To take it up to a higher level, as a country we are absolutely the envy of the world in terms of the intellectual horsepower we put together—the creativity, the technology, the leadership. Why is that here? To me much of it is a product of the entrepreneurial system and of the immigrants who prized education, learning, and initiative. But most of all, it’s a product of the public education system.”
Thelma Kidd: Taxes Are Just the Price of Doing Business
Thelma Kidd is the co-founder of Davis-Kidd Booksellers, which grew to four stores across Tennessee, employing more than 200 people before being sold to another independent bookseller in 1997.
“Women have started, owned and inherited businesses in the United States since the founding of the country, yet official recognition and support for women’s enterprise development has been in existence only for the past 25 years . . .

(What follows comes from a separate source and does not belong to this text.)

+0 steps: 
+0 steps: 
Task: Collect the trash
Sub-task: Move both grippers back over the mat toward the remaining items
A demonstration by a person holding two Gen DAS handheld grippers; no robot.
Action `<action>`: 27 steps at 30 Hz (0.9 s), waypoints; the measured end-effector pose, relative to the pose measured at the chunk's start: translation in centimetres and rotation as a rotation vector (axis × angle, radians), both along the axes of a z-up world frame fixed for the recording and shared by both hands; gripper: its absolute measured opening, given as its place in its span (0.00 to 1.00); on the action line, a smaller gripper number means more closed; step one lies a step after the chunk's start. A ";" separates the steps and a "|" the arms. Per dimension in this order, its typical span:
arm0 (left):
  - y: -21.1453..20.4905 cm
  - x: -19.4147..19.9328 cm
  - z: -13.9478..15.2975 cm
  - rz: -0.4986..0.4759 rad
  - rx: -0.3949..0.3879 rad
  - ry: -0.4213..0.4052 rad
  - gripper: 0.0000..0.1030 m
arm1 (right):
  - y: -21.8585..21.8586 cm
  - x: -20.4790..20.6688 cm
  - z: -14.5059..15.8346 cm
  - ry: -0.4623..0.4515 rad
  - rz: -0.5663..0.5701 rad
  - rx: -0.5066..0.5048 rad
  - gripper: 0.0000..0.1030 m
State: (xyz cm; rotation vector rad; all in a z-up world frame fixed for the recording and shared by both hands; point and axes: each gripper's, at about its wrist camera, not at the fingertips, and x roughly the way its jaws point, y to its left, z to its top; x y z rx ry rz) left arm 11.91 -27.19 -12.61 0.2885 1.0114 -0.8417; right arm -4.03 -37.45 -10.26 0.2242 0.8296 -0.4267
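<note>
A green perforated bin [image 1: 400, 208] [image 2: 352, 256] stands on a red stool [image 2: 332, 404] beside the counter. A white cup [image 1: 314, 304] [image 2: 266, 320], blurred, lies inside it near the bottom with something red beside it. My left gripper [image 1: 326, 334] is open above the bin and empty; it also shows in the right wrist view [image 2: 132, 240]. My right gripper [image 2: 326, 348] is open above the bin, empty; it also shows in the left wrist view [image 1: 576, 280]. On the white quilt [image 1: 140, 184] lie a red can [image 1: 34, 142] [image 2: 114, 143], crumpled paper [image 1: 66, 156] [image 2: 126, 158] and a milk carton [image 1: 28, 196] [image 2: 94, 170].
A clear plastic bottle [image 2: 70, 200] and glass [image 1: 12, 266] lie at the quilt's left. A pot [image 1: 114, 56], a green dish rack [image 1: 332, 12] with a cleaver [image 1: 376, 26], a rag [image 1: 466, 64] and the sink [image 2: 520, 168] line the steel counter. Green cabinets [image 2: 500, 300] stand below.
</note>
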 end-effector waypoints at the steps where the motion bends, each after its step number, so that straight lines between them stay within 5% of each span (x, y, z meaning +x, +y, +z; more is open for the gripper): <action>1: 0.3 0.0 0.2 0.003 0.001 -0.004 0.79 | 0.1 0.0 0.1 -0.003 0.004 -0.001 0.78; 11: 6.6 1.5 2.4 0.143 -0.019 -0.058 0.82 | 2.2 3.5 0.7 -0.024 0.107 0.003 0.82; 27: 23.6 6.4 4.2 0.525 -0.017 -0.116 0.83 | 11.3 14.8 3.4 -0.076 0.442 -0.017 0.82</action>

The first federal government program to assist women’s business enterprises came as the direct result of lobbying from women business owners. Due to their efforts not only in lobbying the federal government but in urging the appointment of women in key agency positions, an interagency government task force was created, and a research study was conducted to review the status of women-owned firms in the US. The resulting report, “The Bottom Line: Unequal Enterprise in America,” documented some of the barriers that women faced in starting and growing their businesses. In response to the report, President Jimmy Carter issued an executive order in 1979 establishing an Office of Women’s Business Ownership within the US Small Business Administration.
Shortly thereafter, a pilot loan program was established, the office began working with federal procurement officials to get more women-owned businesses involved in selling goods and services to the government, and began reaching out to the women’s business community through speeches, conferences, and news releases.”

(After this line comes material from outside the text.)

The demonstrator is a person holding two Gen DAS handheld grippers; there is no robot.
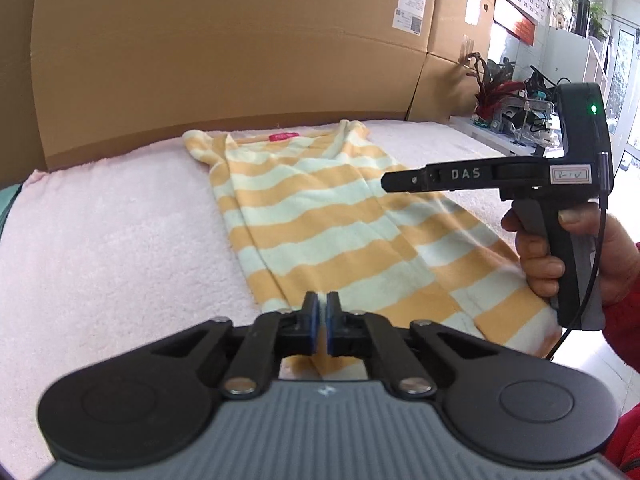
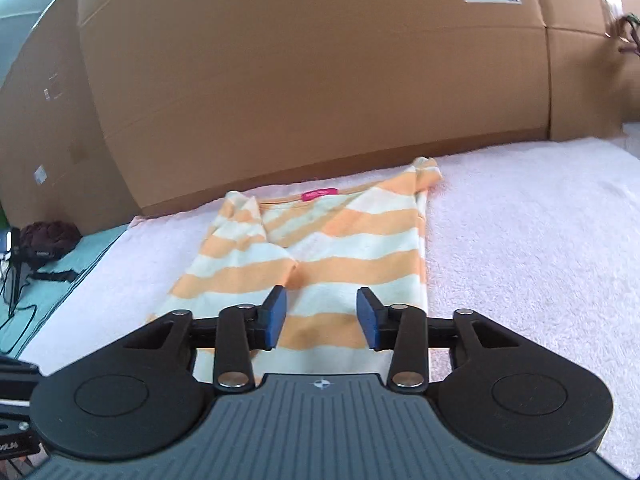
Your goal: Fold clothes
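Now the shirt (image 1: 320, 216), orange and pale stripes with a pink neck label, lies lengthwise on the pink towel (image 1: 112, 232), both side edges folded in over the middle. Bare towel runs wide on either side; a cardboard wall (image 1: 224, 40) stands close behind the collar. The left gripper (image 1: 322, 320) is closed at the hem, a grip unclear. The right gripper (image 2: 321, 316) is part open, empty, above the hem.

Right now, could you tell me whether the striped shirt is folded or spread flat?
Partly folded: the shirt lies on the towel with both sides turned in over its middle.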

Glynn Lloyd: Transportation and Food Safety Regulations Help My Business
Glynn Lloyd is the founder of City Fresh Foods, a Boston- based food service and delivery company.

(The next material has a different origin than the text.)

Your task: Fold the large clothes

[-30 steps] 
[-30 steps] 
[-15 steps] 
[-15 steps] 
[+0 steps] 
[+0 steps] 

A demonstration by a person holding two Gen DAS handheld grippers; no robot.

“Well, let’s talk about transportation. We’re a delivery company. We’re going 60 to 70 miles north, east, and south. So without roads, we have no business. We’re using back roads, side roads, and highways. Interesting enough, this was a tough year for us because we do a lot of the schools. Due to the heavy snow, we lost five days of school this year in terms of business, which is unheard of in the past few years. But there would have been a lot more if we didn’t have the infrastructure to clean the streets [and] put the salt down, which I know is very expensive, actually.
Water . . . clean water. We had the issue this year where there was a little concern around water contamination, and they shut it down. We had to pull our water from a different reservoir. And we had to literally boil all of our water here, and it took us back in time. I mean, you talk about taking for granted. I was saying, “What happens if you didn’t have water?” Well, we experienced it this past year. So, those are the basics. We treat it like the air that we breathe, but the reality is, without it, you’re out of business.”